If you had asked me about the benefits of hummus five years ago, I would have had no idea what it was or what to do with it. The year I was going to turn 45, I made a conscious decision that I HAD to learn to eat better, one of the first things I had to do was find healthy snack options. When I started studying up on food to learn more about clean eating, hummus popped up on one of the food lists as a healthy fat and once I found out it’s a dip, I was all in.
What is hummus?
Hummus is a super popular Middle Eastern dip with veggies or pita triangles and also makes a super spread. A nice thin layer on a wrap is a wonderful replacement for mayonnaise. Serve hummus with veggies like celery, cucumber spears, carrot sticks, and red pepper slices. You’ll double up on your nutrition with the healthy fat hummus and then even more nutrition without adding as many calories as a bread, chip, or cracker.
Hummus is made by blending chickpeas (garbanzo beans), tahini (ground sesame seeds), olive oil, lemon juice and garlic in a food processor. I have made my own hummus a few times, and it is also a staple on my weekly shopping list.
Hummus comes in a variety of flavors, it’s a very versatile snack, it’s packed with nutrients and has been linked to possible health and nutritional benefits –> and now it comes in dessert flavors!
Make Your Own Hummus
Hummus is nutritious, versatile and very easy to make. Gather the ingredients and add to a food processor. Blend until smooth. The entire process takes under 10 minutes and only requires a food processor.
5 Benefits of Hummus
Super Nutritious and Packed With Plant-Based Protein
You can feel good about eating hummus, as it contains a wide variety of vitamins and minerals. A 2 Tbsp serving size of hummus has 50-70 calories and 2-5 grams of plant based protein.

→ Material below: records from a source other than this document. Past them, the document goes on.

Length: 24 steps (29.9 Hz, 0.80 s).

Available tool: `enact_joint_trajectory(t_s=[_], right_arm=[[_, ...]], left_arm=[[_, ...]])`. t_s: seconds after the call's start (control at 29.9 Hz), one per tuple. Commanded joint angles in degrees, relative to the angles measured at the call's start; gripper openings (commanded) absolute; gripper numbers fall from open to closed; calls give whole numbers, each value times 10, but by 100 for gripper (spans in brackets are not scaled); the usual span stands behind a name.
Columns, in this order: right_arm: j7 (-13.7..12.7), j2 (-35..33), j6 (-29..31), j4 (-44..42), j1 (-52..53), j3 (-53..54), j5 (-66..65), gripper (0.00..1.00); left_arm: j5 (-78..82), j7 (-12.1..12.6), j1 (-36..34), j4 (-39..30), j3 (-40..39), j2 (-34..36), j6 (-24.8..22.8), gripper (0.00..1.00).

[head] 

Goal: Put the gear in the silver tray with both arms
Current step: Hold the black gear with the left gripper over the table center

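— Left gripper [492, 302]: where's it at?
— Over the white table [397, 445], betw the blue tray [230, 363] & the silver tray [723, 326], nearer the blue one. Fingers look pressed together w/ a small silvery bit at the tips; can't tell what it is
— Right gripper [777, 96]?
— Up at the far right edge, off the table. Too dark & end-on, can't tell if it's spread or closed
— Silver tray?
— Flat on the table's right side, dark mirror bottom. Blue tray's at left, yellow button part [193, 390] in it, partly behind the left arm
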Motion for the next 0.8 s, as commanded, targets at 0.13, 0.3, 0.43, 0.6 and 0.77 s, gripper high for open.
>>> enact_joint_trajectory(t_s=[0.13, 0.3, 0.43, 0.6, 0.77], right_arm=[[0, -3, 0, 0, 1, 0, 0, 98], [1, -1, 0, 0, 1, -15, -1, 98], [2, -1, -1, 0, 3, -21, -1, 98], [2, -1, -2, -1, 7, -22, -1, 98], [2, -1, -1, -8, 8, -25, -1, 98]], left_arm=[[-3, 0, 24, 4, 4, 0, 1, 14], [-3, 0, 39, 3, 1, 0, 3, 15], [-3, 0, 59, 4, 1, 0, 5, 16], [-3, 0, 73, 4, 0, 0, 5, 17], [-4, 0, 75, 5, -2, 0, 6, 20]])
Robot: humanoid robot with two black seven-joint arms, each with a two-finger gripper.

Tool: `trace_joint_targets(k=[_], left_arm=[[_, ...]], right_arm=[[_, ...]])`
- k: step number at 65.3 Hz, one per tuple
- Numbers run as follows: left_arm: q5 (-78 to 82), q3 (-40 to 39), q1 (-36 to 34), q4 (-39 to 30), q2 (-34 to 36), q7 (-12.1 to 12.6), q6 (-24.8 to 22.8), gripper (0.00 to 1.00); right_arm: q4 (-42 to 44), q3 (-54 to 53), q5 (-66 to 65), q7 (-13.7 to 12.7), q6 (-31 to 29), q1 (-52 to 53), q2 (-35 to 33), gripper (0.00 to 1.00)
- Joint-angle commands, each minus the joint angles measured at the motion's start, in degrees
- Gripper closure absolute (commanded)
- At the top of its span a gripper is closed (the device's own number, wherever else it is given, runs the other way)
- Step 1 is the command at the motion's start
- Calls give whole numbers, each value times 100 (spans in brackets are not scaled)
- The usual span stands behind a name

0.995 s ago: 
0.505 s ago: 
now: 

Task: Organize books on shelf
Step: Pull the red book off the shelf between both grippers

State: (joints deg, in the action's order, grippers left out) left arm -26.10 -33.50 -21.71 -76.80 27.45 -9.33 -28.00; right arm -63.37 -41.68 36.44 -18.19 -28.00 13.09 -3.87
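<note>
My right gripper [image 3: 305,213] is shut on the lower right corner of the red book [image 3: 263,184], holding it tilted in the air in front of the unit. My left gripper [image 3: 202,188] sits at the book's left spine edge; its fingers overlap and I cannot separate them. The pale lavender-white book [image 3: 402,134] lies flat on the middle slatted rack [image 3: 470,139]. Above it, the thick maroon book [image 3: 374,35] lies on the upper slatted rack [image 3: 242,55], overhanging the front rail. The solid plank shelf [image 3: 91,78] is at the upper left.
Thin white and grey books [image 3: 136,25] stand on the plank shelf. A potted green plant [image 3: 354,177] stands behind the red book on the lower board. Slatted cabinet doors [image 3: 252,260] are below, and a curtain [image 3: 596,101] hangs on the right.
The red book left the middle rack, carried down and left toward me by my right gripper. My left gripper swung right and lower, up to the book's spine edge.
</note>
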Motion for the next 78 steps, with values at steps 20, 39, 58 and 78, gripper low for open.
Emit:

Hummus is an excellent snack and spread choice for those ladies that are following a vegetarian or vegan diet. It’s important to consume enough protein for optimal growth, recovery and immune function.
Hummus Is Low On The Glycemic Index
Hummus is made mostly from chickpeas, which have a low glycemic index (GI). Less than most fruits even! The glycemic index is a scale that measures the ability of foods to raise blood sugar. Hummus is also a great source of soluble fiber and healthy fats.
Foods with a high glycemic index value (white bread, sugary snacks) are quickly digested and then absorbed, which causes a spike and fall in blood sugar levels. Foods with a low GI value (carrots, chickpeas, lentils) are more slowly digested and then absorbed, causing a slower and more even rise and fall in blood sugar levels.
Hummus Can Help Promote Weight Loss
Several studies have examined how hummus affects weight loss and maintenance. It is great that hummus is so tasty AND hummus has several properties that can help promote weight loss.
Hummus is a great source of dietary fiber, and when we eat healthy, fiber filled foods we feel fuller and satisfied for a longer time. Dietary fiber has also been shown to reduce levels of the hunger hormone.
Eating more fiber can curb your appetite and can help reduce your calorie intake, which promotes weight loss. Plus, hummus is a great source of plant-based protein and a higher protein intake can help curb appetite and boost your metabolism.
Hummus is Naturally Gluten, Nut and Dairy-Free
So many different food allergies and intolerances affect millions of people worldwide.
For people who suffer with food allergies and intolerances it can be a real struggle to find foods that agree with them and don’t cause uncomfortable symptoms.
Luckily, hummus is naturally gluten, nut and dairy-free and can be enjoyed by nearly everyone. Always read the labels – some brands may add preservatives or other ingredients. Check with a nutritionist or your doctor if you’re unsure! If you’re allergic to sesame seeds, you may want to think twice since tahini is made with sesame seeds.
Hummus is Easy to Add to Your Diet
Hummus is nutritious and tasty, and so easy to add to your diet. Spread it on a wrap, pita pocket or sandwich instead of a high-calorie spread, like mayonnaise or a creamy dressing.
Hummus also makes a great dip. Pair hummus with crunchy foods like celery, carrots, cucumbers and sweet peppers. The crunchy veggies may even help satisfy cravings for the crunch of a potato chip.